Mary has to learn again the lesson of Wendy and the Lost Boys, that Neverland must be given up. It is the parallels between this sacrifice and the Llewelyn-Davies boys’ loss of their parents that the film still manages to suggest, in spite of the merely sentimental guff about “imagination” at the end. “Finding Neverland” shows us Barrie’s world as it really is – a momentary escape from reality, rather than a substitute for it.
Why To See It
As good as the serious point behind “Finding Neverland” may be, perhaps the best reason to see it – and the thing that completely overwhelms its faults – is the remarkable talent of young Freddy Highmore, who gives the best movie performance I have seen by a child since Andrei Chalimon in Zdenek and Jan Sverak’s “Kolya” (1996).
Though this Peter shares his name with the boy who won’t grow up, in real life he has the opposite problem. He has taken his father’s death much harder than any of his brothers, and, not coincidentally, he resists most fiercely the playful friendship offered by Barrie as a means of escape from his grief.

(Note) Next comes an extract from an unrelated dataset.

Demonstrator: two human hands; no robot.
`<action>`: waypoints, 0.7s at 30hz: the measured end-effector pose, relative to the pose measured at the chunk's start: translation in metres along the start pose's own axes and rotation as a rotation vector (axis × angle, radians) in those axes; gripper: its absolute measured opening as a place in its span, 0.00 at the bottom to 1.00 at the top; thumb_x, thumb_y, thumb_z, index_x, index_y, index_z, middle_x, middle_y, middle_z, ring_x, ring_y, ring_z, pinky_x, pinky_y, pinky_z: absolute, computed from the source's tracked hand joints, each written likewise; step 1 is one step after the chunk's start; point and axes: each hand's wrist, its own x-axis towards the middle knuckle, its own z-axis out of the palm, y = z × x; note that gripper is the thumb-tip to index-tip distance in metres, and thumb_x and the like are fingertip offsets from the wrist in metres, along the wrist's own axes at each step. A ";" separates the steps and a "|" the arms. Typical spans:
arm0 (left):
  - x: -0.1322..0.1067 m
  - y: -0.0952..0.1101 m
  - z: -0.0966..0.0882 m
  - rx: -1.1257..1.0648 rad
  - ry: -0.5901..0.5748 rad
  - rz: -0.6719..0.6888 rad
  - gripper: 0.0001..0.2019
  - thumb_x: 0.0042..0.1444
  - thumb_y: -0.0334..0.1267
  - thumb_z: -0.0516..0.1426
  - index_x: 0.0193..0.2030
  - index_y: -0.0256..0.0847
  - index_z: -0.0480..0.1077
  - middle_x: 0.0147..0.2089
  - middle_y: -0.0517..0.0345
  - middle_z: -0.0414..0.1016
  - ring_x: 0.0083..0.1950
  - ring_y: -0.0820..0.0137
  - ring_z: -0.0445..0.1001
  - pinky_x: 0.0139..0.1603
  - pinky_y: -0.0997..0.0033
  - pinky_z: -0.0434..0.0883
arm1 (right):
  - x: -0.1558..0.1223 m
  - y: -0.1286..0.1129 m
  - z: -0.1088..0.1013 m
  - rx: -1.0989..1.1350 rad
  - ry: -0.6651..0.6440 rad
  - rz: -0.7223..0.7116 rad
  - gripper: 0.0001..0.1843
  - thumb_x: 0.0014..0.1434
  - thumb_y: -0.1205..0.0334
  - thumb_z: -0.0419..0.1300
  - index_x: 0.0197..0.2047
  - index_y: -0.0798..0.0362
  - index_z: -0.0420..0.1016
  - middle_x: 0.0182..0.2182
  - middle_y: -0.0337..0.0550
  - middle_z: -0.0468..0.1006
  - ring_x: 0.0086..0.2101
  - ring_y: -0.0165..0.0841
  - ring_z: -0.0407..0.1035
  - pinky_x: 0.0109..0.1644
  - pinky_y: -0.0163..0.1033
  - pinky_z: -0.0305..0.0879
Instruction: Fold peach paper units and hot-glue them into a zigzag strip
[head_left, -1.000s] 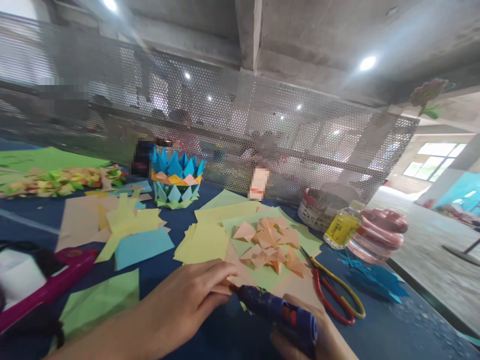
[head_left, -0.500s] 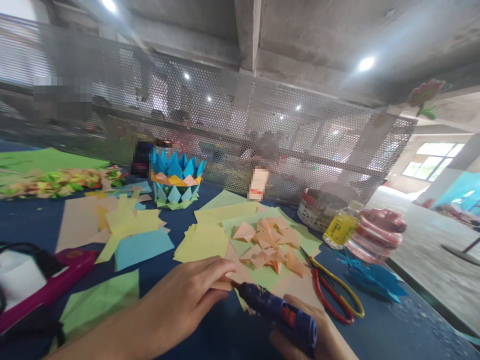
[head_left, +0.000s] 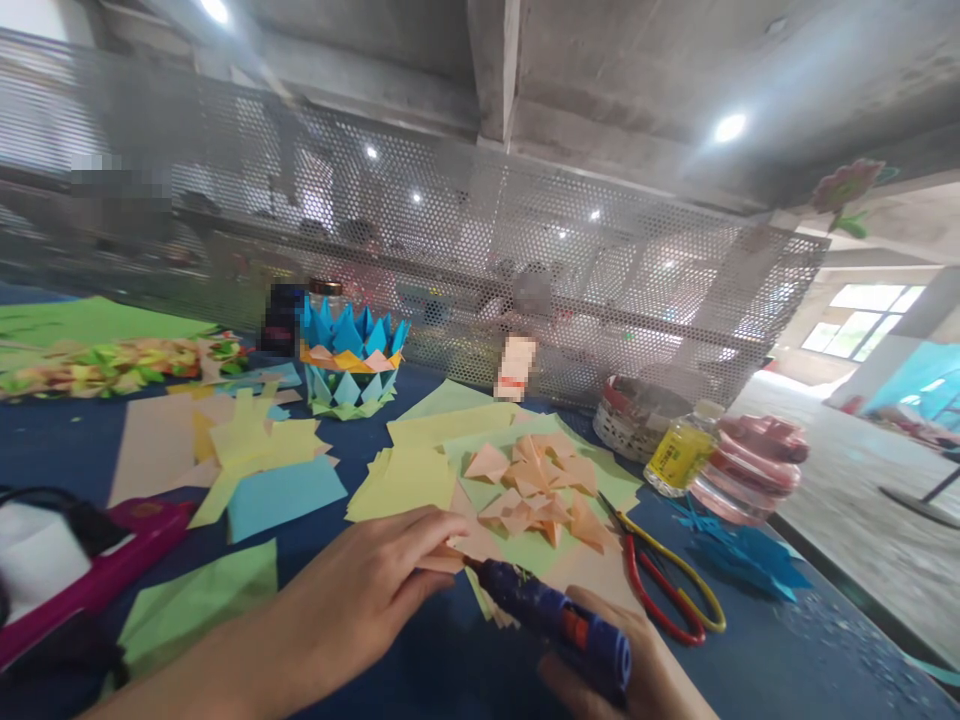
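My left hand (head_left: 386, 565) pinches a small folded piece of orange paper (head_left: 441, 557), mostly covered by the fingers. Held in my right hand (head_left: 637, 640) is a dark blue hot glue gun (head_left: 555, 615), its nozzle pointing left at the folded paper, close to or touching it. Beyond the hands, a heap of folded orange paper pieces (head_left: 536, 480) lies on pale green sheets. A stack of yellow paper (head_left: 409, 485) is just past my left hand. Scissors (head_left: 667, 580) with red and yellow handles rest to the right of the glue gun.
A blue, orange and green folded-paper basket (head_left: 352, 355) stands at the back. On the right are a yellow-labelled bottle (head_left: 679, 455), a pink container (head_left: 750, 470), a roll of tape (head_left: 637, 415) and blue paper scraps (head_left: 750, 555). A magenta power strip (head_left: 112, 560) lies left.
My left hand has shifted very slightly left, and the nozzle sits a touch lower. Both hands keep their hold; the objects on the table stay as they were.
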 end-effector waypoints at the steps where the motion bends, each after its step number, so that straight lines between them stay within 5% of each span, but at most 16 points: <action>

All those stories of pirates and Indians and fairies are “just a bit of silliness, really” to Peter, who (as Barrie explains to his mother) “is trying to grow up too fast. He thinks grown-ups don’t hurt as much as children.” When, finally, the boy is inveigled into participating in his brother’s games and constructs an elaborate theatrical production in the garden, his mother is taken ill as she watches and Peter, in a fury, destroys the stage and set.
In a scene of almost unbearable poignancy, the child rounds on Barrie, telling him of how his mother had promised his father would take him fishing on the day before he died. “I won’t be lied to,” says Peter through his angry tears. “I’m not blind.”
“She didn’t lie,” says Barrie softly. “It was her hope.”
Peter has not yet learned to hope. Like all very young children, he either believes completely or rejects completely. Hope is an accomplishment of maturity and is expressed here in the unrealizable but inextinguishable hope of Neverland – which is what, even now, we are always being surprised by finding.